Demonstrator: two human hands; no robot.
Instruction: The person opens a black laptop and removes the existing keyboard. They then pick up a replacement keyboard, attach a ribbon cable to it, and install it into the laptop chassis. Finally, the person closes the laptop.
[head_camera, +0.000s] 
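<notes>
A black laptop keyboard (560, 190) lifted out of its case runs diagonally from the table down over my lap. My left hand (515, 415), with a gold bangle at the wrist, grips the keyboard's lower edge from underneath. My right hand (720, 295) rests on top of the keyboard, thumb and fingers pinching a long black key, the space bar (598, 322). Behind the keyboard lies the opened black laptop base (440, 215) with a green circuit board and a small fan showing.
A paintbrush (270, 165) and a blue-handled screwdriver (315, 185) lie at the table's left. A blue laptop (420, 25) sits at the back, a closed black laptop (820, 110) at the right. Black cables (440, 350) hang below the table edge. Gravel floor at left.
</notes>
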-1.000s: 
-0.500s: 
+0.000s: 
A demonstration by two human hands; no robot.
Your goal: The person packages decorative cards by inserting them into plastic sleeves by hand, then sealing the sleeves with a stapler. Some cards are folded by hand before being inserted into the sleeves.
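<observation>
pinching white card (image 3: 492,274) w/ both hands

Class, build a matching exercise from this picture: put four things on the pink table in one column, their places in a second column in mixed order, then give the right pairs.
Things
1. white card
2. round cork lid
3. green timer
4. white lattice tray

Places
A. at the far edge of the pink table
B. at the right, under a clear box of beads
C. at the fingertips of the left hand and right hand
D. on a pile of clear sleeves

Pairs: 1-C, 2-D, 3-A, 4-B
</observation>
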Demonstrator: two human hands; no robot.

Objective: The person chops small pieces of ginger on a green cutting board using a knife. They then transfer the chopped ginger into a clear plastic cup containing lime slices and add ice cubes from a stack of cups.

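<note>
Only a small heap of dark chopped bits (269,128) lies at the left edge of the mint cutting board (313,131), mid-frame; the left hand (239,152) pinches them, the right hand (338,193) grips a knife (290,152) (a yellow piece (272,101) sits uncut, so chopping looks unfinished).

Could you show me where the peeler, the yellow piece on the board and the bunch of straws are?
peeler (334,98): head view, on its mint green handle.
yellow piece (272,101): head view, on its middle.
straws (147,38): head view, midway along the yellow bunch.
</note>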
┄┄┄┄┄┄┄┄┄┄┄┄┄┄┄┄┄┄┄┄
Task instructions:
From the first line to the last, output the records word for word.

Result below:
Demonstrator: two human hands; no robot.
Instruction: The person opens a black laptop and removes the existing keyboard. They then pick up a replacement keyboard, attach a ribbon cable to it, and install it into the laptop chassis. Finally, the person closes the laptop.
[head_camera, +0.000s] 
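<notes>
A black laptop keyboard (560, 190) lifted out of its case runs diagonally from the table down over my lap. My left hand (515, 415), with a gold bangle at the wrist, grips the keyboard's lower edge from underneath. My right hand (720, 295) rests on top of the keyboard, thumb and fingers pinching a long black key, the space bar (598, 322). Behind the keyboard lies the opened black laptop base (440, 215) with a green circuit board and a small fan showing.
A paintbrush (270, 165) and a blue-handled screwdriver (315, 185) lie at the table's left. A blue laptop (420, 25) sits at the back, a closed black laptop (820, 110) at the right. Black cables (440, 350) hang below the table edge. Gravel floor at left.
</notes>
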-1.000s: 
-0.500s: 
+0.000s: 
A demonstration by two human hands; no robot.
Your goal: The person packages decorative cards by inserting them into plastic sleeves by hand, then sealing the sleeves with a stapler. Some cards are folded by hand before being inserted into the sleeves.
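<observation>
pinching white card (image 3: 492,274) w/ both hands

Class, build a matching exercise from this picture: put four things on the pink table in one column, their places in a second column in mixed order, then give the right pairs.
Things
1. white card
2. round cork lid
3. green timer
4. white lattice tray

Places
A. at the far edge of the pink table
B. at the right, under a clear box of beads
C. at the fingertips of the left hand and right hand
D. on a pile of clear sleeves

Pairs: 1-C, 2-D, 3-A, 4-B
</observation>
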Demonstrator: two human hands; no robot.

Objective: The person chops small pieces of ginger on a green cutting board using a knife. They then transfer the chopped ginger into a clear plastic cup containing lime slices and add ice cubes from a stack of cups.

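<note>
Only a small heap of dark chopped bits (269,128) lies at the left edge of the mint cutting board (313,131), mid-frame; the left hand (239,152) pinches them, the right hand (338,193) grips a knife (290,152) (a yellow piece (272,101) sits uncut, so chopping looks unfinished).

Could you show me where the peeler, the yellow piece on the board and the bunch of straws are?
peeler (334,98): head view, on its mint green handle.
yellow piece (272,101): head view, on its middle.
straws (147,38): head view, midway along the yellow bunch.
</note>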

There's no more to this exercise.